看著消失在圍牆後的那個飛到半空依然含笑的少年,血扇只覺得一口悶氣突然就生了出來堵在了胸口,銀牙緊咬著自語道:“老孃這麼多年居然看走眼了,這臭小子還真是一生下來就是個色坯。”
若說胸前發生的事她還能勸慰自己對方只是從小的習慣,本能的親近反應,還沒有長大的標誌,但屁股上剛剛傳來的感覺,以及那位飛出去的少年明顯不正常凸起的下身衣襬足以證明自己這個長得眉清目秀的乖乖好侄兒絕對不是不懂男女之事,甚至很有可能是一個骨子裡都帶著顏色的小騙子。
沒看他飛出去時的一臉奸計得逞的賤笑,心肝脾肺肯定早就變壞了!
只是在心中狠狠罵了幾句之後,血扇突然發現自己似乎沒好像那麼生氣了,甚至有些搞不清楚自己究竟氣得是什麼。是自己冰清如玉的身體被輕薄了不知道多少年?還是乖乖好侄兒變壞了這件事本身?
想不清楚還是不想了,發脾氣會長皺紋,還是回房間好好洗個香噴噴的澡換換衣服。
等等,發脾氣會長皺紋這句話好像也是從那個小騙子口中聽來的,自己怎麼可能長皺紋,修為到了如今除了特殊手段易容,本身根本不可能有絲毫變化好嗎?
咦,這胸怎麼感覺變大了點,不應該啊!還是那個小騙子!真給老孃摸大了!
還有明明心念一動就可以不染塵埃的自己為什麼每天都要洗鋪滿花瓣的香浴,這究竟是因為他的習慣還是自己的習慣,還是自己習慣了他的習慣。

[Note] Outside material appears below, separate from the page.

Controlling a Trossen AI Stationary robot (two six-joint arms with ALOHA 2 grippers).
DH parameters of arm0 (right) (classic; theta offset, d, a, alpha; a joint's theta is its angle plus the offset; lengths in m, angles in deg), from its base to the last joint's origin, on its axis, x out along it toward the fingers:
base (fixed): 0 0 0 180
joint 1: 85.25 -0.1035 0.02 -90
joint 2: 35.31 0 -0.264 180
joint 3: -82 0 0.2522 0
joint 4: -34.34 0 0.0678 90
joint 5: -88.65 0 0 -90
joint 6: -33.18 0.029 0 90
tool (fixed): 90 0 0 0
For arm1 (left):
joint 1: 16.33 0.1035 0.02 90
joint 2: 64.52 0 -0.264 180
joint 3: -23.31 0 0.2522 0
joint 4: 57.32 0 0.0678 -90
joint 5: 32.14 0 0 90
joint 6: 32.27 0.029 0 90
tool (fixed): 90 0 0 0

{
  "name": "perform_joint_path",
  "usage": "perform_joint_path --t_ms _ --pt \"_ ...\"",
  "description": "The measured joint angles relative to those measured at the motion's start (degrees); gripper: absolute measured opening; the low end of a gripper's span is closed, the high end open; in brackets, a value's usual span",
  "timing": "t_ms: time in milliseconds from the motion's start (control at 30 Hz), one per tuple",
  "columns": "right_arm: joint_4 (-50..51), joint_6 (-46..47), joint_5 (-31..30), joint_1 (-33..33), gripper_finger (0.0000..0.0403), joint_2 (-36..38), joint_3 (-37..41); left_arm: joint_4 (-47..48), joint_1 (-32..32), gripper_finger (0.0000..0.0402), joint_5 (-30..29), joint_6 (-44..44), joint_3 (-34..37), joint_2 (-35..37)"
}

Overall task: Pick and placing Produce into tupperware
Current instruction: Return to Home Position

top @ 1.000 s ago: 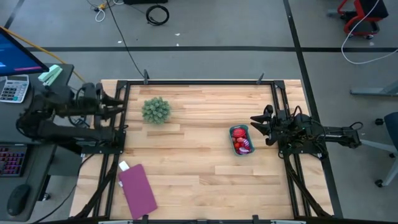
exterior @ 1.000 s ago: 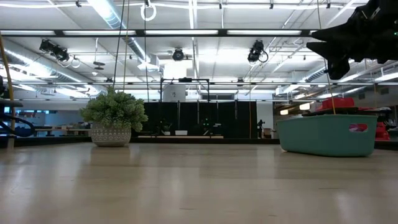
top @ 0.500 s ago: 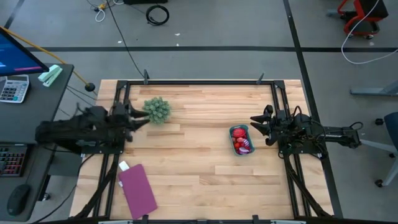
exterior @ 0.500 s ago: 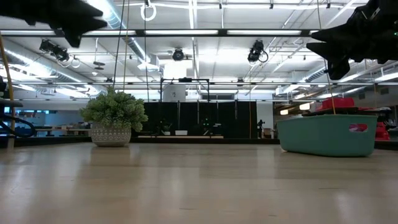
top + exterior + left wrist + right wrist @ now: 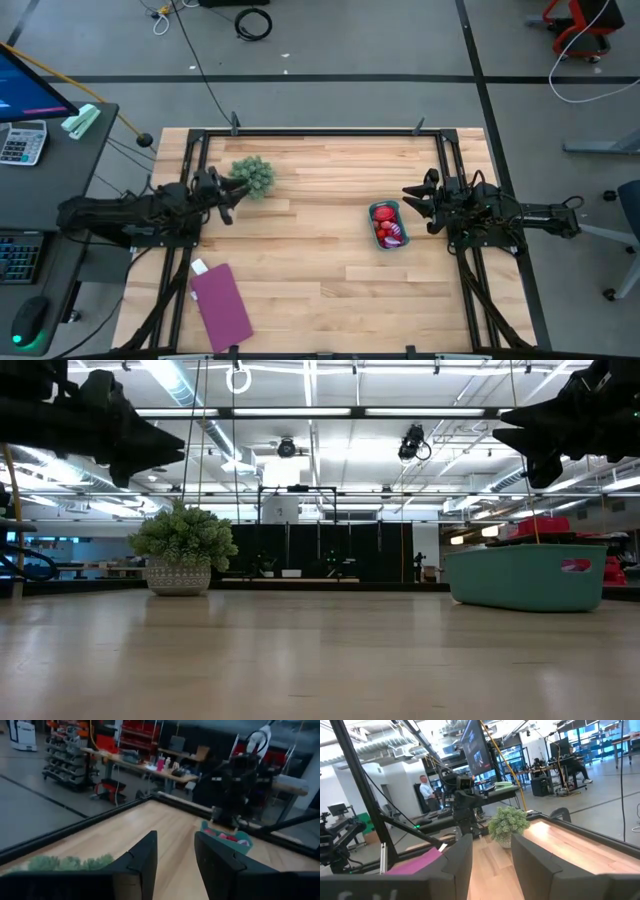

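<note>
Produce (image 5: 388,230) is contained in the tupperware (image 5: 373,222), where red and pink pieces are seen heaped up to the rim. The tupperware is placed on the right half of the table (image 5: 320,270), about midway between its near and far edges, and is seated flat on the wood.

The right gripper (image 5: 412,200) is located just to the right of the tupperware and is held above the level of its rim, as shown in the low view. Its fingers are spread apart and nothing is held between them.

The left gripper (image 5: 235,198) is positioned over the left edge of the table and is raised clear of the surface. Its fingers are likewise parted, with nothing gripped. Just beside it, on the far side, a green leafy clump (image 5: 252,175) is set in a small pale pot in the far-left part of the table.

A flat purple rectangle (image 5: 221,302) is laid at the near-left corner of the table, well apart from the tupperware.
</note>
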Motion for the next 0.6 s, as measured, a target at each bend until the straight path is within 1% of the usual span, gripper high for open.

血扇苦惱的思考著這個似乎永遠沒有盡頭的迴圈,同時玉手輕揮,一池冰涼清澈的池水頓時冒出了滾滾熱氣,各色花瓣紛紛落入池水中。
而百花苑的庭院裡除了那張不知什麼時候被震成煙粉的石桌所留下的碎屑還在飄飛外,便沒了任何別的動靜。
作為石桌化粉事件的另一位當事人的林一凡,在他親愛的血扇姐姐還在苦惱思索罪惡根源的時候,早已落在了與百花苑和書房所在書香苑毗鄰的靈藥苑裡。